Figure 45: Overview of the SEAS's Procedure Execution ontology [89].
At class level, the ontology centres on a handful of high-level abstractions that can be instantiated across many application domains. A seas:System denotes any entity with a boundary (ranging from a household appliance to a regional transmission network) while a seas:ConnectionPoint marks where two systems interact. A seas:FeatureOfInterest exposes a seas:Property such as electrical power, temperature or state-of-charge; each property may hold one or several seas:Evaluation instances describing its measured, forecast or optimised value. Actors that own, operate or influence systems are modelled through the PlayerOntology, and economic aspects of flexibility, pricing and trading are available via the corresponding modules. These classes collectively cover electrical engineering, building automation, e-mobility, street-lighting and other energy-intensive verticals, allowing SEAS to operate at a higher conceptual level than equipment-oriented schemas while still offering hooks to SAREF or Brick for fine-grained device descriptions.
Because it is domain-agnostic above the “energy” line, SEAS lends itself to a wide spectrum of application domains.
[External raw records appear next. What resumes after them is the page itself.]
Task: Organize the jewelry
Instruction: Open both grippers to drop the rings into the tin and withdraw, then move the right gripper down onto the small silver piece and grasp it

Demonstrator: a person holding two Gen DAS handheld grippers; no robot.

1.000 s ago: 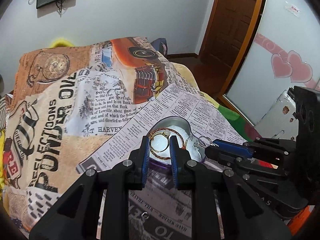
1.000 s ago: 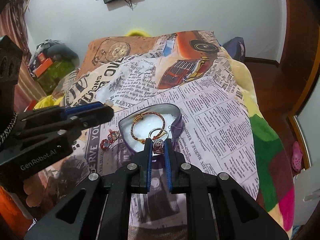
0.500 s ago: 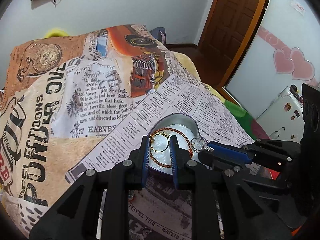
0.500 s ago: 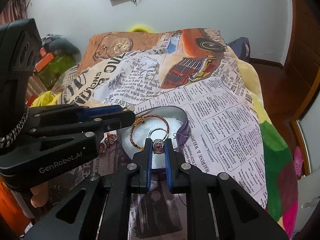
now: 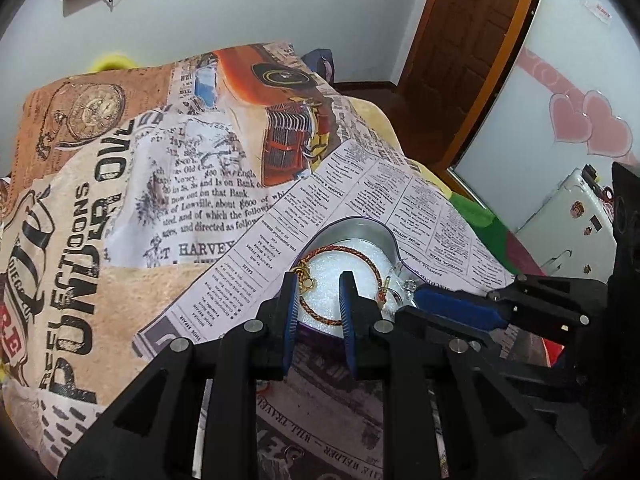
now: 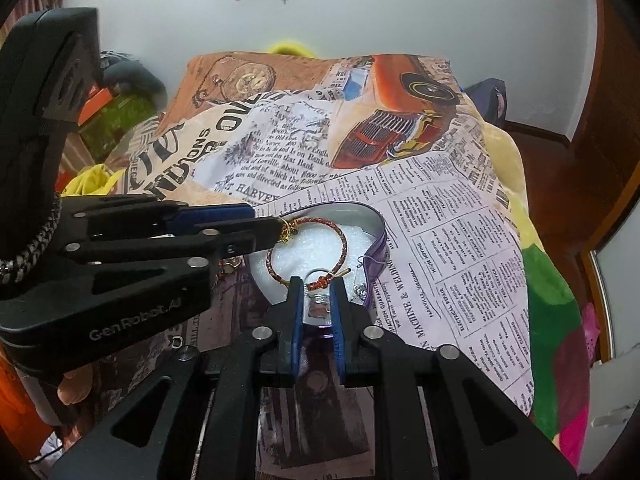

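Note:
A heart-shaped metal tin (image 5: 386,236) with a white foam lining sits on the printed bedspread; it also shows in the right wrist view (image 6: 374,216). A braided red-gold bracelet (image 5: 362,258) (image 6: 344,240) lies inside. My left gripper (image 5: 319,280) hovers over the tin's near edge with its jaws apart and a small gold earring (image 5: 305,280) by its left finger. My right gripper (image 6: 316,284) is shut on a silver ring with a beaded charm (image 6: 319,306) just above the tin's near rim. In the left wrist view the right gripper (image 5: 412,298) reaches in from the right.
The bedspread (image 5: 160,184) with newspaper and car prints covers the bed. Small red and gold jewelry pieces (image 6: 230,266) lie left of the tin, under the left gripper's body (image 6: 120,248). A wooden door (image 5: 472,40) stands at the far right.
Both grippers have moved forward over the tin. The ring in my right gripper now sits lower, at the tin's near rim. The gold hoop between my left fingers has dropped toward the left finger.

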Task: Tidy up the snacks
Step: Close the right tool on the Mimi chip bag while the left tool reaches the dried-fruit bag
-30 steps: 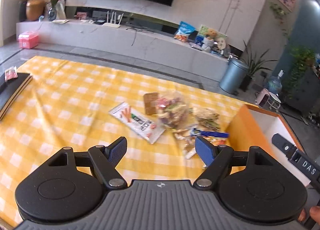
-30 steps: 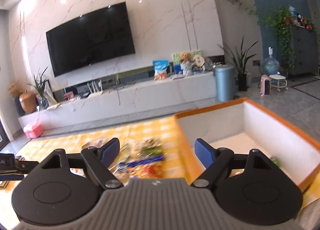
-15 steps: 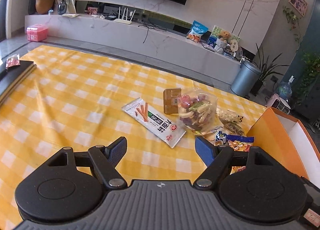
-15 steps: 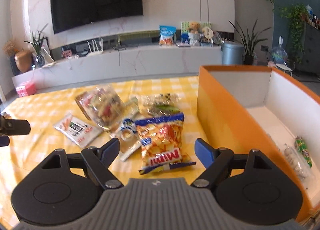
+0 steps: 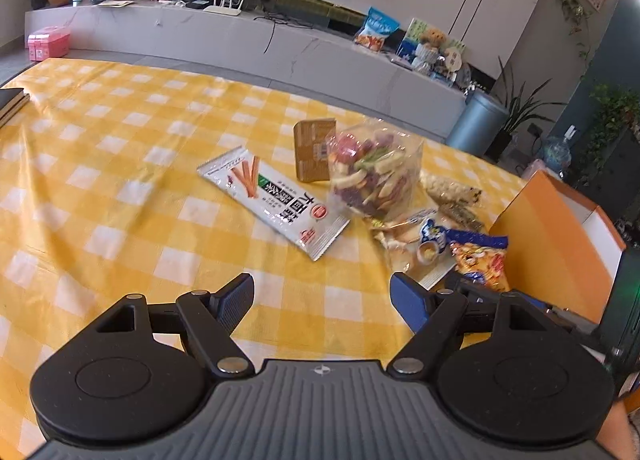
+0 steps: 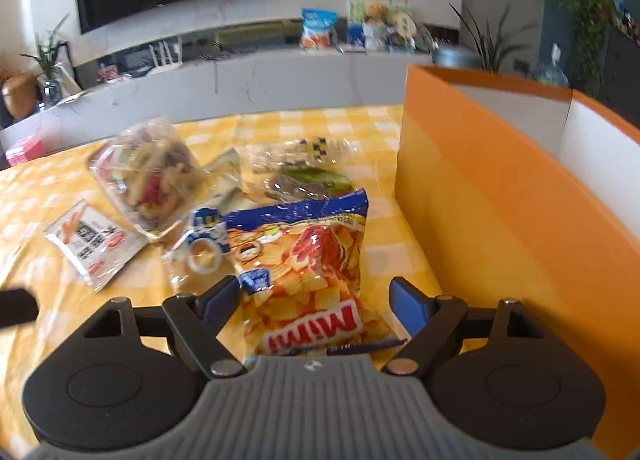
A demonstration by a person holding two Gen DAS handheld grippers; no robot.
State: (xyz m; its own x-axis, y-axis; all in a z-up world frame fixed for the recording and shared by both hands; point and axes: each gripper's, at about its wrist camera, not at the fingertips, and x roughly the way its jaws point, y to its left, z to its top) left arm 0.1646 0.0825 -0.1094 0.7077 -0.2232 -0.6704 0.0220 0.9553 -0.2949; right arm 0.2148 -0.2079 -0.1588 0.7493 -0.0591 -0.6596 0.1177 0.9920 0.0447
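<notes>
Right wrist view: the right gripper has its two blue fingers spread wide, and they pinch nothing. The chips bag with the red word "Mimi" lies flat on the yellow checked tablecloth directly under the gap between the fingers. Its near end reaches almost to the gripper body, and its blue far end points away. The left finger is over the bag's left edge; the right finger is over bare cloth, just beside the bag's right edge. Whether a finger touches the bag I cannot tell. Close on the right stands the orange box, white inside.

Beyond the chips bag lie a clear bag of mixed snacks, a white packet with stick pictures, a small packet with a blue cartoon figure and two more clear packets near the box.

In the left wrist view, the left gripper is also spread wide and empty, over bare cloth. The white packet and the clear bag lie ahead of it, well apart from its fingers. The chips bag is ahead to the right, next to the orange box. A brown packet leans behind the clear bag.
</notes>
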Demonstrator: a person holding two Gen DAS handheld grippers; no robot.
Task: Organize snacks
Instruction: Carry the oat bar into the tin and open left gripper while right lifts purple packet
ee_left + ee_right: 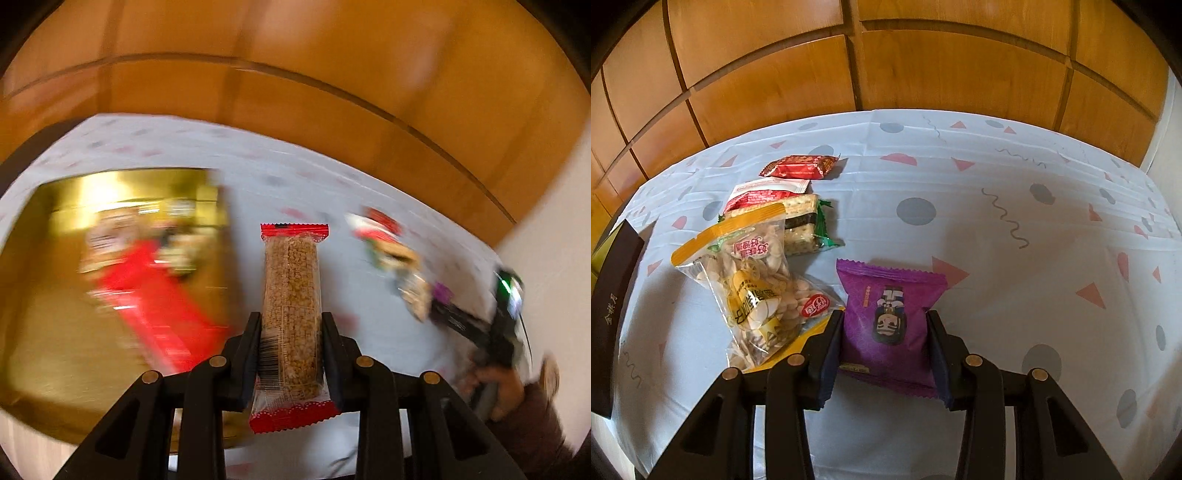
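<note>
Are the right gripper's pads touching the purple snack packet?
Touching. The right wrist view shows both pads of the right gripper pressed against the sides of the purple snack packet, with no gap on either side.

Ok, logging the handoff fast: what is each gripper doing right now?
Left gripper: shut on the grain bar.
Right gripper: shut on the purple snack packet.

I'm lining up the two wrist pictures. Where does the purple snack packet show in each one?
Left wrist view: the purple packet is a blurred spot far right, at the tip of the right gripper.
Right wrist view: purple packet at lower centre, pinched between the jaws.
Shared landmark: the pale patterned tablecloth below the wooden panelling.
</note>
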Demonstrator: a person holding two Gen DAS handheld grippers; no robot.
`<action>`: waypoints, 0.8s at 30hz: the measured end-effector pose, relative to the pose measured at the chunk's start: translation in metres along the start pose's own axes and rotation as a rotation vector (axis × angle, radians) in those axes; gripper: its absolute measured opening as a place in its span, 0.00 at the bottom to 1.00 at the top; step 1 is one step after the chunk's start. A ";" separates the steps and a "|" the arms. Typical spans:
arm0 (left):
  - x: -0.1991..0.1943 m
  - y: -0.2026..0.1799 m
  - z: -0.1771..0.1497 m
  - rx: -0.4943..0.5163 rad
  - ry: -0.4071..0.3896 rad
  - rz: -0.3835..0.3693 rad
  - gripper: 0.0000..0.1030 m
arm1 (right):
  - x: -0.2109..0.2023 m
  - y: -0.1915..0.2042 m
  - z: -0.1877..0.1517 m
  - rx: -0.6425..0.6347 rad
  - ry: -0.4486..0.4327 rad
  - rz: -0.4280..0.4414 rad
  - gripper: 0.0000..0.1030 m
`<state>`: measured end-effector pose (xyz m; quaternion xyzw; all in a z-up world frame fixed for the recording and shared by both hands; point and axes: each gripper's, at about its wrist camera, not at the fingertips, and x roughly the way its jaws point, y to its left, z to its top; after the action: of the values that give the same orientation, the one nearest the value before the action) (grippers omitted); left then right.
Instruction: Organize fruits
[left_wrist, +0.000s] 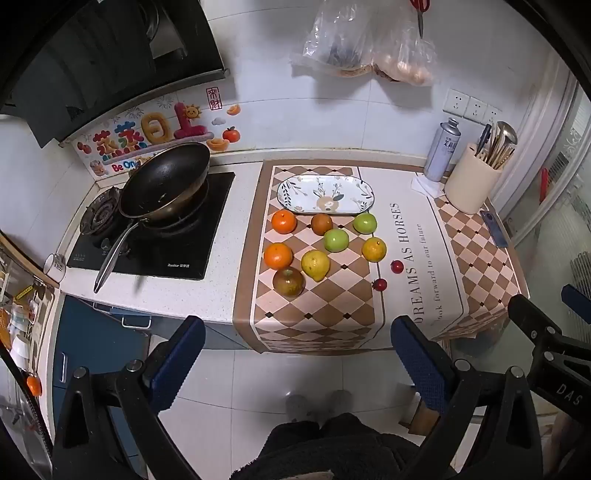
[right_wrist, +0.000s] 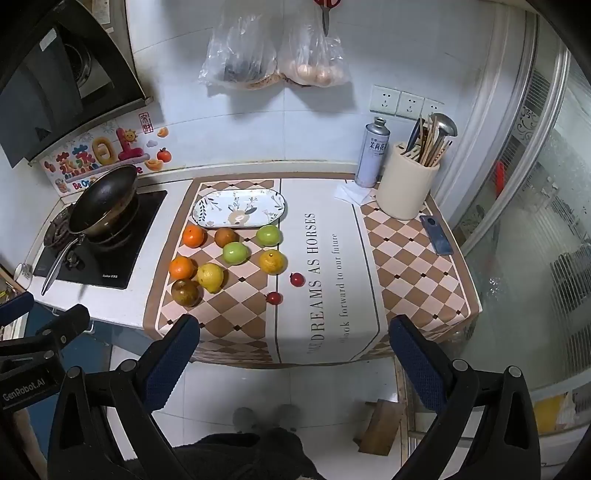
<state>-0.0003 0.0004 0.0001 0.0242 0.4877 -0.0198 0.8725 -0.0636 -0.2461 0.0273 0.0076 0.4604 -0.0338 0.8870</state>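
Note:
Several fruits lie on a checkered mat (left_wrist: 325, 314) (right_wrist: 406, 266): oranges (left_wrist: 283, 221) (right_wrist: 193, 235), green apples (left_wrist: 336, 240) (right_wrist: 235, 253), a yellow lemon (left_wrist: 315, 265) (right_wrist: 210, 277), brownish fruits (left_wrist: 288, 281) (right_wrist: 185, 292) and two small red fruits (left_wrist: 397, 266) (right_wrist: 297, 279). An empty patterned oval plate (left_wrist: 295, 188) (right_wrist: 207, 210) lies behind them. My left gripper (left_wrist: 297, 339) is open and empty, held in front of the counter, well short of the fruits. My right gripper (right_wrist: 293, 338) is open and empty, also off the counter's front edge.
A black wok (left_wrist: 166, 181) (right_wrist: 103, 199) sits on the stove at left. A spray can (left_wrist: 443, 147) (right_wrist: 373, 151), a utensil holder (left_wrist: 472, 181) (right_wrist: 406, 184) and a phone (left_wrist: 495, 229) (right_wrist: 436, 234) are at the right rear. Plastic bags (left_wrist: 369, 44) (right_wrist: 273, 55) hang on the wall.

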 end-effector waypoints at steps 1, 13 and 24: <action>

In buildings, it provides a consistent schema for fusing sensor data, control commands and thermal models; in distribution networks, it expresses the topology, connection points and flexibility classes needed for congestion management and peer-to-peer trading; in mobility, it represents electric vehicles as systems that exchange power with both the grid and the driver’s itinerary; in smart-city contexts, it links public-lighting assets, weather feeds and power markets under one coherent knowledge-graph. Researchers have already exploited SEAS for tasks as diverse as ontology-based reasoning in smart homes, data fusion for household-level digital twins, and semantic uplift of decentralised datasets. Its explicit alignment files further ease integration with time, location, statistical, and unit ontologies, making it an attractive pivot model for cross-sector data.
Relevance to CELINE
These characteristics map directly onto the ambitions of the CELINE project. CELINE intends to build an open, cross-sector digital ecosystem featuring community energy digital twins, AI assistants, and data-sovereign services spanning Valencia, Lappeenranta, and Alpe Cimbra. Adopting SEAS as the underlying semantic layer would let CELINE describe photovoltaic arrays, batteries, prosumer contracts, comfort targets, and grid services with a vocabulary that is already harmonised with key energy and IoT standards, yet modular enough to be localised for each demonstrator. The ontology’s evaluation pattern can host real-time measurements and AI predictions, its system-connection model can mirror the topology of community micro-grids, and its market-oriented modules can ground the economic logic of self-consumption schemes. By relying on SEAS, CELINE gains immediate interoperability with existing SAREF and SSN assets, accelerates the creation of machine-readable digital twins, and ensures that user-centric services remain portable and scalable long after the project ends, thereby reinforcing CELINE’s goals of data integration, user empowerment, and community-driven energy innovation.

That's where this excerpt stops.